Working as restaurant dishwashers and custodians, the family pays $1,735 a month and was among those who confronted the Chins’ rent increase last January, when they were asked to pay an additional $70 per month. A compromise cut the increase in half, but Pang Yanyan, a 28-year-old tenant, says that they are looking for another place nonetheless. “There’s a lot of people living in this house, and it’s really packed,” she says, through an interpreter. “If we find a place that’s more suitable, we’ll move. It would be better for the kids.”
Although the Chins are trying, gentrification is more powerful than any one landlord’s decisions. Greater Boston will need as many as 350,000 new units by 2040 to stabilize the market, according to political economist Barry Bluestone, who says more housing capacity is “the only true answer.”

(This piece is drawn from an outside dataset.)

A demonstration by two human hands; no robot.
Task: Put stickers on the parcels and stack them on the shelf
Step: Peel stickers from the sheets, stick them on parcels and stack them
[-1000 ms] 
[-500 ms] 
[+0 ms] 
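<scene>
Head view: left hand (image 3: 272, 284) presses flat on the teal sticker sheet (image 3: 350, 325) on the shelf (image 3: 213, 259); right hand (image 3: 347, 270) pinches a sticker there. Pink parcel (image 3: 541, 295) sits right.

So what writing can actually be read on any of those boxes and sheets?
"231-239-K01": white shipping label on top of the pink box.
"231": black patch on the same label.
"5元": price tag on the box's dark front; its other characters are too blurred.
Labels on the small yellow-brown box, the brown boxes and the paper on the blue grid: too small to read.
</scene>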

“The government should come up with a program to acquire more land or more buildings and convert it into affordable housing,” says Jason Pan, founder of the Boston Asian Landlord Association. “Business people are not interested in investing money with low returns, and every landlord buys properties for investment.”
Chin agrees. “What’s the incentive to keep rents affordable right now other than being a good person?” she says. “Landlords shouldn’t be doing this out of goodheartedness.”
Owned by the Chin family for more than 50 years, the Beach Street apartment is torn between two possible clienteles — the wealthy and the working class. “At some point, we just need to renovate the apartments and start charging others — whoever is willing to pay,” Chin says. “That is not something I really want to do. If I’m a building owner that can provide for the community — the original community — I’d rather do that.”
Tenants occasionally visit Chin in tears and ask for extensions on their rent, which she usually allows. Once, a resident invited her into a unit, and Chin saw that it was empty — without furniture and with hardly any food. A mother lives there with her children and battles to pay rent each month.
“It’s scary because there’s nothing I can do about this,” Chin says. “I have no choice but to be a part of it.”
Kelly Kasulis is the deputy digital editor at The GroundTruth Project.
Correction: Due to a reporting error, an earlier version of this story misstated the estimated number of housing units needed in Boston.